Finding that ideal angle would be simple using an iterative approach on a digital computer. With an analogue computer, on the other hand, it would be a fairly laborious approach of running lots of simulations, manually altering a potentiometer that defines the launch angle between each run. However, towards the end of the analogue era, analogue computers were interfaced to digital computers to produce hybrid computers that boasted the high-speed integration of the analogue approach and the control capabilities of digital techniques.
As a minimum, the digital part was able to read the outputs of the analogue functional blocks using analogue to digital converters and even this provide a huge benefit. Instead of relying on pen recorders for hard copy, the output of a computation could be stored digitally for subsequent manipulation and display.
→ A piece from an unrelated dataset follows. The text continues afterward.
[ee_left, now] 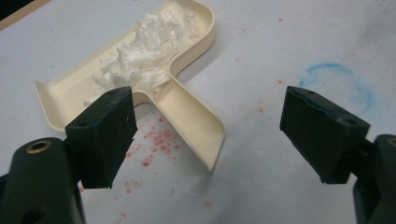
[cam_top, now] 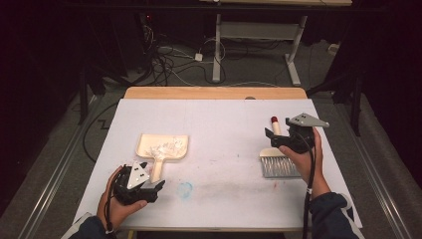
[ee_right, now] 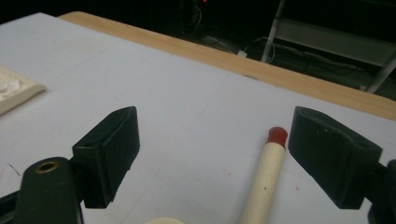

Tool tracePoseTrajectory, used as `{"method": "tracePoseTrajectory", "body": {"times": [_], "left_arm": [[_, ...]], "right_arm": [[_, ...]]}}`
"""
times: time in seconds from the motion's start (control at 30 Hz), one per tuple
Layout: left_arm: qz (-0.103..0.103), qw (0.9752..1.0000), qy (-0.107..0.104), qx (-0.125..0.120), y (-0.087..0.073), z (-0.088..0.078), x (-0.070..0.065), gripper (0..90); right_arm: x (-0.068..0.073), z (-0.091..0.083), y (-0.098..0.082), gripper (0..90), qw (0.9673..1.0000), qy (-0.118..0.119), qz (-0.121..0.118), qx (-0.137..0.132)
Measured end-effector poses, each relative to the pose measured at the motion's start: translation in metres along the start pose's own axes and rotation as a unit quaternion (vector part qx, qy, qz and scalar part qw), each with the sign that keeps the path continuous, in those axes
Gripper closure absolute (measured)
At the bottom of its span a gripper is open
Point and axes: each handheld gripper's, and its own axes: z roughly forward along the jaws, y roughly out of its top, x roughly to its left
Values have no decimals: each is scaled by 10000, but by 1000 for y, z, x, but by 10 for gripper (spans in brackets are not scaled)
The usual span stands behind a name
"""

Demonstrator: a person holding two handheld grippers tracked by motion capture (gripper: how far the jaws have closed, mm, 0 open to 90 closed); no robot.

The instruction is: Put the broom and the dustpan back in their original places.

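Both grippers stand open-jawed: the left gripper (cam_top: pixel 149 187) just behind the dustpan (cam_top: pixel 162 147) handle, the right gripper (cam_top: pixel 280 135) over the brush (cam_top: pixel 277 158), right of the dustpan. Both should withdraw gently, without nudging the dustpan's paper scraps (ee_left: pixel 140 51).

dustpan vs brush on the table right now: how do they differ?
The dustpan lies near the left gripper and holds white crumpled scraps; the brush lies by the right gripper and carries nothing. The dustpan's handle is plain cream; the brush's ends in a red tip. Both are cream, and neither is gripped.
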Motion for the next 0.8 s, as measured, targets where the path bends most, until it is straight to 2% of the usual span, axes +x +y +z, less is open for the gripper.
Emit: {"method": "tracePoseTrajectory", "body": {"times": [0.07, 0.27, 0.4, 0.47, 0.8], "left_arm": [[41, 10000, -9, -15, 0, 0, -1, 181], [138, 9998, -20, -112, 0, 0, -2, 180], [221, 9995, -45, -215, 1, -2, -4, 180], [249, 9994, -29, -231, 1, -2, -5, 180], [344, 9992, -26, -190, 1, -2, -7, 180]], "right_arm": [[2, -2, 1, 177, 9999, 64, 12, -80], [15, -9, 4, 183, 9995, 173, -188, -191], [20, -14, 6, 185, 9993, 165, -244, -233], [23, -16, 6, 188, 9992, 124, -290, -238], [33, -27, 6, 188, 9982, 211, -486, -274]]}}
Yet this was just a start. In addition, manually operated potentiometers were replaced by servooperated variants which were essentially potentiometers attached to motors that could be adjusted under the control of the digital computer. We now have a fully automated method of solving the projectile optimisation problem, with the digital computer adjusting the angle potentiometer between runs of the analogue model, homing in on the optimal angle to the desired degree of accuracy.
An analogue comeback?
Given the power available in some of the world’s fastest supercomputers, and the problems with the analogue approach that we discuss in the box over on page 74, it would be reasonable to assume that analogue computers are nothing more than a footnote in history. Yet with the increasing difficulty in miniaturising digital circuits as required to provide ever faster processors, some researchers are asking if analogue methods might, once again, have a role to play. Indeed, 21st century experimental analogue computers have seen the light of day, even though they are markedly different from their counterparts of more than half a century ago.
Of course, nobody is predicting that the analogue approach might, one day, be the dominant model of computing. After all, analogue methods might be good at simulation but they’re entirely useless for many of the jobs at which digital computers excel. However, with digital computers possibly approaching the limit of miniaturisation and, therefore, of year-onyear performance gains, some pundits are suggesting that the future of computing will be multi-facetted computing.
If such a model of computation ever becomes a reality, it seems possible that analogue circuitry might provide one important element, alongside conventional digital circuitry, specialised digital co-processors, and perhaps even quantum processors.